Prior to this change, you (as a seller) were responsible for handling all claims. Now, Amazon will get involved and make sure customers are taken care of.
If a customer files a claim that you don’t respond to, Amazon will address the claim, take care of the costs, and then pursue repayment from you separately.
All claims will be processed by independent insurance fraud experts to judge if they’re legitimate. If they’re deemed so, then Amazon will move the claim on to the seller.
You might be wondering, why the sudden change?
It appears part of this move is to protect Amazon’s brand image and relationship with customers.
For most of Amazon’s history, when claims were filed Amazon was not found liable, but recently, a court found Amazon liable for a defective battery product sold on their website.
By streamlining the claims process, Amazon will help get these issues solved quicker, gain the confidence of shoppers, and it will help them keep abreast of what products tend to come with the most risk.
Another way this change benefits sellers is that if the cost of resolving a claim is less than $1,000, then Amazon will cover the cost without seeking reimbursement from the seller.
If the cost is higher than $1,000, then you and your insurance company will need to take care of the costs.
With these new changes, Amazon partnered with Marsh, an insurance brokerage company, to connect you with insurance providers that they’ve vetted.
If you’ve heard about (or used) Amazon’s IP Accelerator—Amazon’s trademark brokering program, then you should know that the way this works is similar.
If you don’t use the Insurance Accelerator, you’ll still need to get insurance and upload your Certificate of Insurance (COI)—as proof of coverage—to the Business Insurance page under your Seller Central account settings.
Note: The document must be in PDF, DOC, or DOCX format.
Preparing for what could happen isn’t a priority on most peoples’ lists, but it should be. With Amazon’s $1,000 threshold and their Insurance Accelerator program, they’re providing sellers with extra incentives to comply with the guidelines.

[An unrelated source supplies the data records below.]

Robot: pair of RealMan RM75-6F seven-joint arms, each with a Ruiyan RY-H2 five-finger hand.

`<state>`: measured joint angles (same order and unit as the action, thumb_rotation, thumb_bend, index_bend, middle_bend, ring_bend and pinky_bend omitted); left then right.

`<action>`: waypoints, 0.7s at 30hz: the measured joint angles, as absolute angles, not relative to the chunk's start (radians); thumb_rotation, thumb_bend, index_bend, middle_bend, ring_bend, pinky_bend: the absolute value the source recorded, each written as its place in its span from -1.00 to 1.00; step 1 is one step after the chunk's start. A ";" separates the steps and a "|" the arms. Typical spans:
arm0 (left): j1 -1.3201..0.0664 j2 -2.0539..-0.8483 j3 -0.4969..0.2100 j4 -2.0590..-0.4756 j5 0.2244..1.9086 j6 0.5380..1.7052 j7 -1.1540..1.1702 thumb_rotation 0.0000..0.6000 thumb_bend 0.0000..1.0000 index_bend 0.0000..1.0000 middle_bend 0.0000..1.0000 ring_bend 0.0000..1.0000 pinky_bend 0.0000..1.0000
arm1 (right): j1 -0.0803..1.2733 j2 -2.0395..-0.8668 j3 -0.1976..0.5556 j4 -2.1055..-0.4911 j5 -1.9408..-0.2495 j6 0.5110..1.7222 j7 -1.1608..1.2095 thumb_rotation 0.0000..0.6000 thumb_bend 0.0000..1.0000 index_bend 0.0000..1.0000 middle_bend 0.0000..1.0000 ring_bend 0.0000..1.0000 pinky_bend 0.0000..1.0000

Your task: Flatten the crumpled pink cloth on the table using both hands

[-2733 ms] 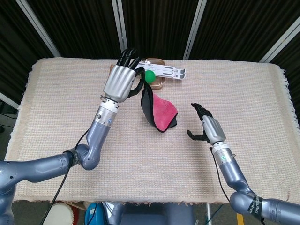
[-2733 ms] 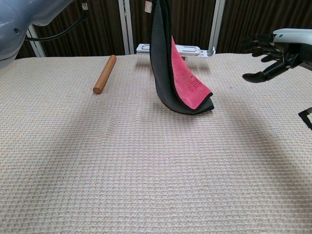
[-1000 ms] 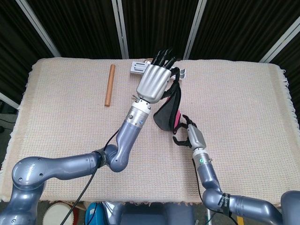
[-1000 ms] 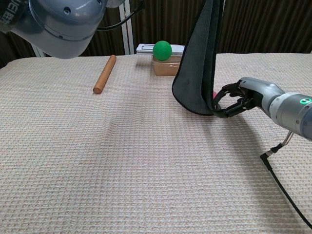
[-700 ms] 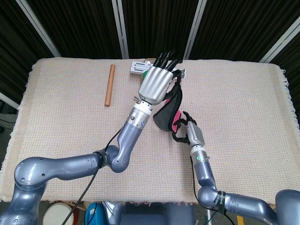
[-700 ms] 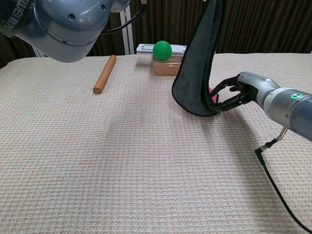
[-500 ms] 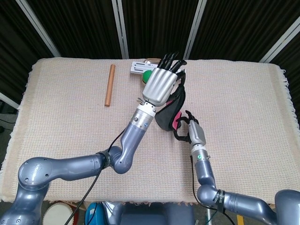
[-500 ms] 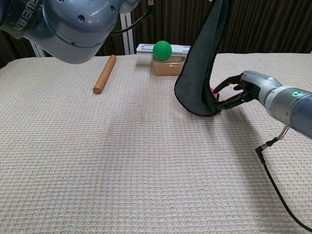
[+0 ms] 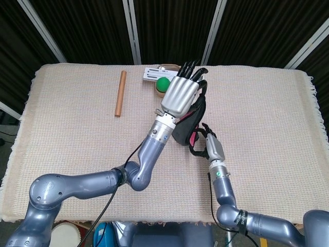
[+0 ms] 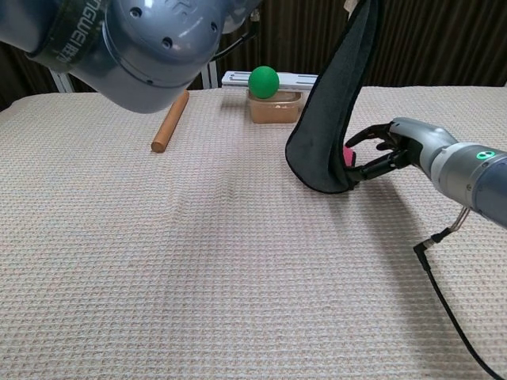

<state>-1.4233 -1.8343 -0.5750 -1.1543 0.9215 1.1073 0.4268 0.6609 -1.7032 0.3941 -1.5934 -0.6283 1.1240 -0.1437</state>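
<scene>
The pink cloth (image 10: 331,127) hangs folded from above the chest view, its dark grey back outward, with a pink corner (image 10: 347,154) showing at the bottom. Its lower fold just meets the table. My left hand (image 9: 181,96) grips the cloth's top edge high over the table's middle. In the head view the cloth (image 9: 191,122) drops below that hand. My right hand (image 10: 386,150) is low at the cloth's lower right end. Its fingers (image 10: 366,134) are spread above and below the pink corner, and I see no closed pinch. In the head view this right hand (image 9: 209,144) sits beside the pink edge.
A wooden rod (image 10: 169,120) lies at the back left. A green ball (image 10: 263,81) rests in a small wooden box (image 10: 273,107), with a white stand (image 10: 238,77) behind it. A black cable (image 10: 453,310) runs under my right forearm. My left arm (image 10: 142,39) fills the chest view's upper left.
My left hand carried the hanging cloth rightward and slightly toward me, uncovering the ball. My right hand came in from the right to the cloth's lower end and has stayed there.
</scene>
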 measured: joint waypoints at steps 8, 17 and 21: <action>-1.459 -1.866 -0.593 -1.105 0.923 1.105 0.418 1.00 -0.01 0.22 -0.57 -1.00 -1.00 | 0.653 -1.701 0.398 -1.586 -0.624 1.109 -0.136 1.00 -0.29 -0.65 -0.96 -1.00 -1.00; -1.487 -1.890 -0.615 -1.074 0.918 1.115 0.416 1.00 -0.01 0.22 -0.58 -1.00 -1.00 | 0.653 -1.721 0.392 -1.581 -0.626 1.108 -0.144 1.00 -0.29 -0.70 -0.98 -1.00 -1.00; -1.490 -1.893 -0.619 -1.073 0.915 1.120 0.415 1.00 -0.01 0.22 -0.58 -1.00 -1.00 | 0.654 -1.730 0.391 -1.579 -0.627 1.110 -0.147 1.00 -0.29 -0.70 -0.98 -1.00 -1.00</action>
<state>-1.4898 -1.8930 -0.6194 -1.0734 0.9149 1.1203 0.4152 0.6542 -1.7305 0.3911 -1.5788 -0.6268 1.1105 -0.1473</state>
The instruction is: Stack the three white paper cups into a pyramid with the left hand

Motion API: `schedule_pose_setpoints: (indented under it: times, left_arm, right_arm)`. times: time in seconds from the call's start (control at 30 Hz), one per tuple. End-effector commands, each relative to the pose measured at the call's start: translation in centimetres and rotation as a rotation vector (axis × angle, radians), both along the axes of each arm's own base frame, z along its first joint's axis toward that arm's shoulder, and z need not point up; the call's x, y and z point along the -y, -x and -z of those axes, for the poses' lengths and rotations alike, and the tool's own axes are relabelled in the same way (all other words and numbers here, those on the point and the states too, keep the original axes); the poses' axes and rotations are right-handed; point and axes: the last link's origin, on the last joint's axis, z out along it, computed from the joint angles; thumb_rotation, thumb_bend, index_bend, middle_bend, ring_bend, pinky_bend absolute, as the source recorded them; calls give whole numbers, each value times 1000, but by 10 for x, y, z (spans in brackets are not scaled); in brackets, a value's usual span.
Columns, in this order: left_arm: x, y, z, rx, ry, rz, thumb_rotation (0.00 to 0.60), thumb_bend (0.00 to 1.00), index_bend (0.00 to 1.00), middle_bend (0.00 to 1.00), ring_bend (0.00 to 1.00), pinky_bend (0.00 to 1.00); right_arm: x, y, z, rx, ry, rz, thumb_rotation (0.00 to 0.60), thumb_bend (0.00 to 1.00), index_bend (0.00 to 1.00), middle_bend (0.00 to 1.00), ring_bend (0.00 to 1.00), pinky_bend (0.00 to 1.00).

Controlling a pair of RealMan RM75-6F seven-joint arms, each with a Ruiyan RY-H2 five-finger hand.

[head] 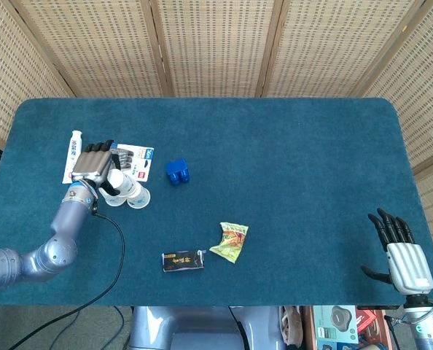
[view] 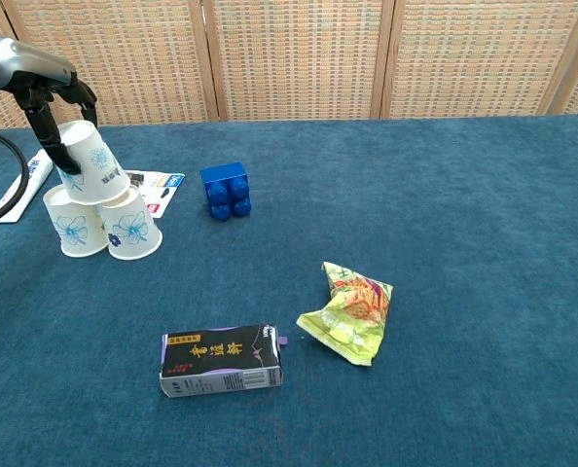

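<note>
Two white paper cups with blue flowers stand upside down side by side near the table's left edge, the left cup (view: 71, 223) and the right cup (view: 130, 227). A third cup (view: 95, 164) is tilted on top of them, held by my left hand (head: 95, 161), whose dark fingers (view: 44, 119) wrap its upper part. In the head view the cups (head: 128, 191) show partly under the hand. My right hand (head: 401, 251) hovers open at the table's near right corner, far from the cups.
A blue block (view: 226, 190) sits right of the cups. A leaflet (view: 157, 185) and a white tube (head: 72, 154) lie behind them. A black carton (view: 221, 359) and a yellow-green snack bag (view: 351, 313) lie nearer the front. A black cable (head: 113, 257) trails from the left arm.
</note>
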Motion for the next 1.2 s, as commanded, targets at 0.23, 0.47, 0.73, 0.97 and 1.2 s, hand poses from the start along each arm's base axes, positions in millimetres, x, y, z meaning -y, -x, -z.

Don’t wait for Amazon to ask you for proof of insurance. As they’ve stated, they may suspend your account until you can provide proof. The revenue loss on top of the cost of the claim isn’t worth the hassle. Give yourself time to shop around. Liability insurance claims vary based on your estimated annual revenue, but some companies may offer better coverage options. As the old saying goes, “The best time to start was yesterday. The next best time is now.”
The Page.One Team
Overall, these changes appear to be positive. With Amazon acting as an intermediary between customers and sellers, it takes a little bit of the fear of account suspension and/or retaliation off sellers’ shoulders when they’re battling back and forth with a potentially fraudulent claim.